* ASSIGNMENT *
Look below for lines that hold the string "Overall" and copy each one.

Stored dataset items:
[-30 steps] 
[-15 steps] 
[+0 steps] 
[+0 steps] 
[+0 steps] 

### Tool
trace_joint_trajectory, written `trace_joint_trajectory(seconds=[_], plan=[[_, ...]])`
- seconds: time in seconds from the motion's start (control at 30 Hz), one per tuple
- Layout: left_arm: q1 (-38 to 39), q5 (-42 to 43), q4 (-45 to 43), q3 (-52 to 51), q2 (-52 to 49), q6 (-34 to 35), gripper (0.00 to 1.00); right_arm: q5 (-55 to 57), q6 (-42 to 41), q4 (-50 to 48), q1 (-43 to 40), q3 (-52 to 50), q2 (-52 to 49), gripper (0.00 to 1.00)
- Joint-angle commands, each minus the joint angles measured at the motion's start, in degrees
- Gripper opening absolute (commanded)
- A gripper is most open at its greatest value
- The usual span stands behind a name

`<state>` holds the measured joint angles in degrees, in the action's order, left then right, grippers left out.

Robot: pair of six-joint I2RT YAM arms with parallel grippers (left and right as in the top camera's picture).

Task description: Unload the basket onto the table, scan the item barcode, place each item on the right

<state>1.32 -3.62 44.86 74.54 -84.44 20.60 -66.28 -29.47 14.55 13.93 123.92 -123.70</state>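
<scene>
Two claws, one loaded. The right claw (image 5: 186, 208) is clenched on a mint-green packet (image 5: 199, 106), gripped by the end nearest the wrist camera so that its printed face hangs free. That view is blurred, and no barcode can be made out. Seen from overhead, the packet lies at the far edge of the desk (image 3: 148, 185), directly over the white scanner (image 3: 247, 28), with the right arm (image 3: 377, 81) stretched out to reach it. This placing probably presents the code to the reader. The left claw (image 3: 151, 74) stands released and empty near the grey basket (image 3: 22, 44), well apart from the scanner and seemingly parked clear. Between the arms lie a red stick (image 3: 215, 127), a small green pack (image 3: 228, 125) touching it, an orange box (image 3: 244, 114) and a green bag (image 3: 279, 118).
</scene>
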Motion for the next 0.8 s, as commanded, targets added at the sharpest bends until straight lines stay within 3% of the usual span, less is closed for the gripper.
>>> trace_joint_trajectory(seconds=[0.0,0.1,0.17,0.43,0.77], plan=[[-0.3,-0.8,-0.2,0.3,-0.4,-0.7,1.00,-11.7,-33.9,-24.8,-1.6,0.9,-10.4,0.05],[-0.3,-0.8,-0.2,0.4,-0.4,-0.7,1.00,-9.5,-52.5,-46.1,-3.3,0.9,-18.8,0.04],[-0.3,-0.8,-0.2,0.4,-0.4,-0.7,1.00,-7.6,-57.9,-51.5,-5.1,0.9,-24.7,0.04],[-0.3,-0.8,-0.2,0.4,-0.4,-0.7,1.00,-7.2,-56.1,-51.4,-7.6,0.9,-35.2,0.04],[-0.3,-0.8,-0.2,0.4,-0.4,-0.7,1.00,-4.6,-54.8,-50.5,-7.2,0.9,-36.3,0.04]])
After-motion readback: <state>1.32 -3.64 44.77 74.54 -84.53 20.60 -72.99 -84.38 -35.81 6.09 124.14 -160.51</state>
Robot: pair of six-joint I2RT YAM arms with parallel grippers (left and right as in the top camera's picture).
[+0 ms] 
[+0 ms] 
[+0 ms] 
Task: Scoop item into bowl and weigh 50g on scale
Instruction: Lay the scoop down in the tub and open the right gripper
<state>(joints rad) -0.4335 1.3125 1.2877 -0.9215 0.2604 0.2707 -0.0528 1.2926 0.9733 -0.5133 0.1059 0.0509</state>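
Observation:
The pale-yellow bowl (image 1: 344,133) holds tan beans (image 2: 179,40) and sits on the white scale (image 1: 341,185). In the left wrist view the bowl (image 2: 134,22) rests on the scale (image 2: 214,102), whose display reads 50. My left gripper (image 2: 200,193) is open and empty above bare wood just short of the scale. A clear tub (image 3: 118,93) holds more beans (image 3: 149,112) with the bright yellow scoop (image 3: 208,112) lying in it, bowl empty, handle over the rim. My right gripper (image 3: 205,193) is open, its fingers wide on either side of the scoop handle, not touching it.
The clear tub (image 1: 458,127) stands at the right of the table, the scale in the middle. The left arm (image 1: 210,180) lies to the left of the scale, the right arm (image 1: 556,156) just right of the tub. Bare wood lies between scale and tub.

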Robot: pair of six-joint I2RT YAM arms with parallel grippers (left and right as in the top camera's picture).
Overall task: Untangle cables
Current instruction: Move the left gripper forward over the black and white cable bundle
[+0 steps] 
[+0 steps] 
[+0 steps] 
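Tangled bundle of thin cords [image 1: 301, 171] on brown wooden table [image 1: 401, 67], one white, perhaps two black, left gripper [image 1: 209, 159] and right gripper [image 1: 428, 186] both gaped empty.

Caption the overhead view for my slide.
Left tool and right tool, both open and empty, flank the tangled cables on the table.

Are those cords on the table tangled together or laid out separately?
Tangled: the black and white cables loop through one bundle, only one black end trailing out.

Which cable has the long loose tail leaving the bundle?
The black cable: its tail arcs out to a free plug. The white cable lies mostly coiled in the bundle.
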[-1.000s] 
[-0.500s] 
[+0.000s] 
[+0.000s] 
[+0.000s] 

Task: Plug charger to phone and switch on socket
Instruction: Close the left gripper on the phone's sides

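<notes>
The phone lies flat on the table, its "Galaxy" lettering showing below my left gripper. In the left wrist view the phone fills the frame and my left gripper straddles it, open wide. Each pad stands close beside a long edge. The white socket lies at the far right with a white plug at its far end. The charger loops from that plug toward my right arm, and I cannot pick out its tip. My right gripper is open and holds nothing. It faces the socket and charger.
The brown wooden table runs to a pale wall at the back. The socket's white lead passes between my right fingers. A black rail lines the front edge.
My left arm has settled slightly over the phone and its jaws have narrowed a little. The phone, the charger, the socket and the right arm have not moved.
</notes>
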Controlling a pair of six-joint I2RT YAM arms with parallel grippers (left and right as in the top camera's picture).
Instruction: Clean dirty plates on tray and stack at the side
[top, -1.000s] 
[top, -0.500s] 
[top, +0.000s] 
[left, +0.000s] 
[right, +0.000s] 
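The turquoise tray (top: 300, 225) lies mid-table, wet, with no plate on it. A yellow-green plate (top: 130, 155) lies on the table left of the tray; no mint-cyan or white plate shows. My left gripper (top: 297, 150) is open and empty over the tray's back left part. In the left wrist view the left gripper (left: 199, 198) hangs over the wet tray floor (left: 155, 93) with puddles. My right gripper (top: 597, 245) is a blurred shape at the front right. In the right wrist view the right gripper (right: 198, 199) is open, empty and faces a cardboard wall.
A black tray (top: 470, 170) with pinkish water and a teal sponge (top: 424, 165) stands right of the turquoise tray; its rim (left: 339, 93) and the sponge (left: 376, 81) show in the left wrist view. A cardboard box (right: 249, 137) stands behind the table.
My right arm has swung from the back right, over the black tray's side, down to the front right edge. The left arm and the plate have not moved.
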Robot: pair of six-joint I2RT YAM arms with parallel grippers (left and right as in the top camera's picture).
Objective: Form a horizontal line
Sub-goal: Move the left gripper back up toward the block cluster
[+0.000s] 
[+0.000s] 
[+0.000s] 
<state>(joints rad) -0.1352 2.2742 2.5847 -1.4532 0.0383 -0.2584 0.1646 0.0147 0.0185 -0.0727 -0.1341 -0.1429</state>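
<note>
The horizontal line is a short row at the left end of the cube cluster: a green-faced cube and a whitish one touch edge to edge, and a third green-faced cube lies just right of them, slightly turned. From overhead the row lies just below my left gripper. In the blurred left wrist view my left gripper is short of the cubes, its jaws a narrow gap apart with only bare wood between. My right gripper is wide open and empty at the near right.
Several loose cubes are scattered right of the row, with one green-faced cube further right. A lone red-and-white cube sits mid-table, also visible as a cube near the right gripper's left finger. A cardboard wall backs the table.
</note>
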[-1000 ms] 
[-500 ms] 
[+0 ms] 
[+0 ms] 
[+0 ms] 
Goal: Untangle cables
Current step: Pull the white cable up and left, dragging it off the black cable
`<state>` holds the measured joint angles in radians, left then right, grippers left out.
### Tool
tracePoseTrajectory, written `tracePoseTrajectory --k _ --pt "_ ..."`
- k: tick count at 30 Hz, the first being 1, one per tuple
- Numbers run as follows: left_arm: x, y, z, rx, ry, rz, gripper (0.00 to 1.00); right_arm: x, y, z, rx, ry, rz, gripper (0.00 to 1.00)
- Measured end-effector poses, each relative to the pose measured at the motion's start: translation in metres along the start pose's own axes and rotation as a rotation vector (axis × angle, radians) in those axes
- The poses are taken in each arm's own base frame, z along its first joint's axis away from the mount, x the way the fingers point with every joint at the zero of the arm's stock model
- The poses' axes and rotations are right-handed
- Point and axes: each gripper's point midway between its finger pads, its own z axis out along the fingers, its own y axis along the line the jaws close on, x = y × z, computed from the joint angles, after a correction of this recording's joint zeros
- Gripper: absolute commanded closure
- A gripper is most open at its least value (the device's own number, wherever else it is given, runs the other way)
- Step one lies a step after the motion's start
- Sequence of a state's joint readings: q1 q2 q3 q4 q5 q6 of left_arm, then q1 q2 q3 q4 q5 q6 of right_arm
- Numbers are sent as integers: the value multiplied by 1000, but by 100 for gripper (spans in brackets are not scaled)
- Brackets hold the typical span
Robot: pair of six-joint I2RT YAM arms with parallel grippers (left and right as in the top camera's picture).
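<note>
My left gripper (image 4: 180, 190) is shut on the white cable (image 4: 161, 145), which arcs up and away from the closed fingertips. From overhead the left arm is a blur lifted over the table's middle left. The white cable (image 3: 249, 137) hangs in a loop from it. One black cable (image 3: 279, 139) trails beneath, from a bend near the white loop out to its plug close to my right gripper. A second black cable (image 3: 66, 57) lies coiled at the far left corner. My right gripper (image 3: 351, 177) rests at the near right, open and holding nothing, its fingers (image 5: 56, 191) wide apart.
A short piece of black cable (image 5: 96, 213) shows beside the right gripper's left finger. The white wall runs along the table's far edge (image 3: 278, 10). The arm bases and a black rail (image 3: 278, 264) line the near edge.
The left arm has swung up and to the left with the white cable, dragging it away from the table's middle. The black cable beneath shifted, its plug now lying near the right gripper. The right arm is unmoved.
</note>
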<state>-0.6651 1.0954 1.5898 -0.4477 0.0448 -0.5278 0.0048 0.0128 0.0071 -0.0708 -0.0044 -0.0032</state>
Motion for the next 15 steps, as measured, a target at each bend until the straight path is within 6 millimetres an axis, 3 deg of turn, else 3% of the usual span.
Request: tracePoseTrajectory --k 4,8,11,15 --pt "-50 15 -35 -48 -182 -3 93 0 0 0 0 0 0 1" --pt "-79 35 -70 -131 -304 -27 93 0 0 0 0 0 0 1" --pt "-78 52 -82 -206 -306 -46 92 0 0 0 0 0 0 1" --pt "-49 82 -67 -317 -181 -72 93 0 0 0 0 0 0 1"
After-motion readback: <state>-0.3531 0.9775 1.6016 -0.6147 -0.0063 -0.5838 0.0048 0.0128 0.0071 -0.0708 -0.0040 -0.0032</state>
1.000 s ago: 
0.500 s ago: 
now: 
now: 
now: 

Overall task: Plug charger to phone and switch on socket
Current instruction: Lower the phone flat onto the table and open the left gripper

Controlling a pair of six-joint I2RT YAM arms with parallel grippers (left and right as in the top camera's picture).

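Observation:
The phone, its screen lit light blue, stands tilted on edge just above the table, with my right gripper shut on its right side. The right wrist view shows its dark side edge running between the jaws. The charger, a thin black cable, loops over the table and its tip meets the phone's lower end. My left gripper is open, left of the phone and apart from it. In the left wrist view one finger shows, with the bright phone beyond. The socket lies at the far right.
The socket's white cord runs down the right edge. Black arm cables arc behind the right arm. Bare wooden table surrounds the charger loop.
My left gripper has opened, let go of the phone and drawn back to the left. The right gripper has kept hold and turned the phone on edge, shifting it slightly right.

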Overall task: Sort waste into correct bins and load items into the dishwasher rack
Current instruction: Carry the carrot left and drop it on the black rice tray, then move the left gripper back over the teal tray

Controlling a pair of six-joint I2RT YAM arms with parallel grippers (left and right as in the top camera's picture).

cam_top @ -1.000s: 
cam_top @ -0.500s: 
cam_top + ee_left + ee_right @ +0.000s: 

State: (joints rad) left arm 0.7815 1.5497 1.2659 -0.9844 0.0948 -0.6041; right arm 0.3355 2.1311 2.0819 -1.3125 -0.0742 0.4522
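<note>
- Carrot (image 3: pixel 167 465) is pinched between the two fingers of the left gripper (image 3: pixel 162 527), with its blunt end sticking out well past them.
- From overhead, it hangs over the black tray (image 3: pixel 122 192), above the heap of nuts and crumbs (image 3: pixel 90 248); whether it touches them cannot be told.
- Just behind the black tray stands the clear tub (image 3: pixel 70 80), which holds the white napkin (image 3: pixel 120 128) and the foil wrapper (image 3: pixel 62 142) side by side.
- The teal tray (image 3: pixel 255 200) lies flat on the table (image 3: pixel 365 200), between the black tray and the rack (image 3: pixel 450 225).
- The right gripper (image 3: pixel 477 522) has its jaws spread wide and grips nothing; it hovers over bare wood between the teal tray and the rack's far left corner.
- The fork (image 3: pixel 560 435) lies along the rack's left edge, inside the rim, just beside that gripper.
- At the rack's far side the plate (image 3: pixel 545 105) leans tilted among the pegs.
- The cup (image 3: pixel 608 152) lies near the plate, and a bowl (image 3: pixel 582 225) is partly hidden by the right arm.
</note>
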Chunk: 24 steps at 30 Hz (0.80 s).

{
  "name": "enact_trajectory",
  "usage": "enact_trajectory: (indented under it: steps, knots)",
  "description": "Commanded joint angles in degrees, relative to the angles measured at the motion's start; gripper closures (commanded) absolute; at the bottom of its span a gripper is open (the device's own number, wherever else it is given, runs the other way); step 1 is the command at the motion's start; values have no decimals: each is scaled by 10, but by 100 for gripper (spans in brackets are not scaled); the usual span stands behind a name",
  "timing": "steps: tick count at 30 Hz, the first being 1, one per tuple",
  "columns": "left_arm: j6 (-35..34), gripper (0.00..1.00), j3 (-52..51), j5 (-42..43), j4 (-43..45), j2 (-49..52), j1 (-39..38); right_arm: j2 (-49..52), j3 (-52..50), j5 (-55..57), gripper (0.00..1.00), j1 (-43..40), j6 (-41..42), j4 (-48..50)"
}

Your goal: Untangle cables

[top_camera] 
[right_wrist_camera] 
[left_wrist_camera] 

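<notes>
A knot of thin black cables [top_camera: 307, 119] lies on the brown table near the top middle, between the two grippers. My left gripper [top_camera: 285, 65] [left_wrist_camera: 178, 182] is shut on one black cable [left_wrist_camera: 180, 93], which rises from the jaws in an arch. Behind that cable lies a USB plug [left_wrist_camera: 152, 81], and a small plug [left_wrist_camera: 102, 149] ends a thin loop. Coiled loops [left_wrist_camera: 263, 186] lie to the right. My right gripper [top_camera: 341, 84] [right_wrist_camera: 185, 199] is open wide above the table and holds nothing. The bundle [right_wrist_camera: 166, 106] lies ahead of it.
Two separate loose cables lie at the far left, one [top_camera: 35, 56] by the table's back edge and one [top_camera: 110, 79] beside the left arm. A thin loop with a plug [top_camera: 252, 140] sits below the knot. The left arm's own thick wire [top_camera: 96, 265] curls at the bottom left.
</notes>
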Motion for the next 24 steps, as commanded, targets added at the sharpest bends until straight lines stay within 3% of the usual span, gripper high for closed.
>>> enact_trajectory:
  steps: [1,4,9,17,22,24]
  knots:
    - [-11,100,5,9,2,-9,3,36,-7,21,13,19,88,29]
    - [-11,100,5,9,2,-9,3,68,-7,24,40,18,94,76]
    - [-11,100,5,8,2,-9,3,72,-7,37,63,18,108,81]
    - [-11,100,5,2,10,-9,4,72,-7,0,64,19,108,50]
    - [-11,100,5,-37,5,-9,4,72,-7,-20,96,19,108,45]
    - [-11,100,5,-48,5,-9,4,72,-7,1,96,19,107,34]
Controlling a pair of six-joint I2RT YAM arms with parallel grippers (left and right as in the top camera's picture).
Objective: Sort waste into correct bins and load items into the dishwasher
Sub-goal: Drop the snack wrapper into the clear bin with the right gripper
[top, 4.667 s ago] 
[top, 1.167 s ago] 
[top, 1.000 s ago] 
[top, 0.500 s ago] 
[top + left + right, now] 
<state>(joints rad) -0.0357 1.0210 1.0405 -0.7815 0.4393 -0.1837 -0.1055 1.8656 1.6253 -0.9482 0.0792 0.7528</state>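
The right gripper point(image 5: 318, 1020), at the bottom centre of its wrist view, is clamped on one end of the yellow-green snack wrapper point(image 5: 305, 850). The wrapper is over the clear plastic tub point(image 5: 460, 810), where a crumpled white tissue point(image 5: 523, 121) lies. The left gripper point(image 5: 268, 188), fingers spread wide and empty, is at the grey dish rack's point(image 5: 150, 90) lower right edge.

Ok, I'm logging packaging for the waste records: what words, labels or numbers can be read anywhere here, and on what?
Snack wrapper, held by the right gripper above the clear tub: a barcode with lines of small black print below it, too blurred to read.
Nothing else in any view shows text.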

* FINAL ANSWER *
Overall task: Untangle cables
Overall task: Plug charger to phone and switch on socket
Overall task: Sort waste into correct bins and load items into the dishwasher rack

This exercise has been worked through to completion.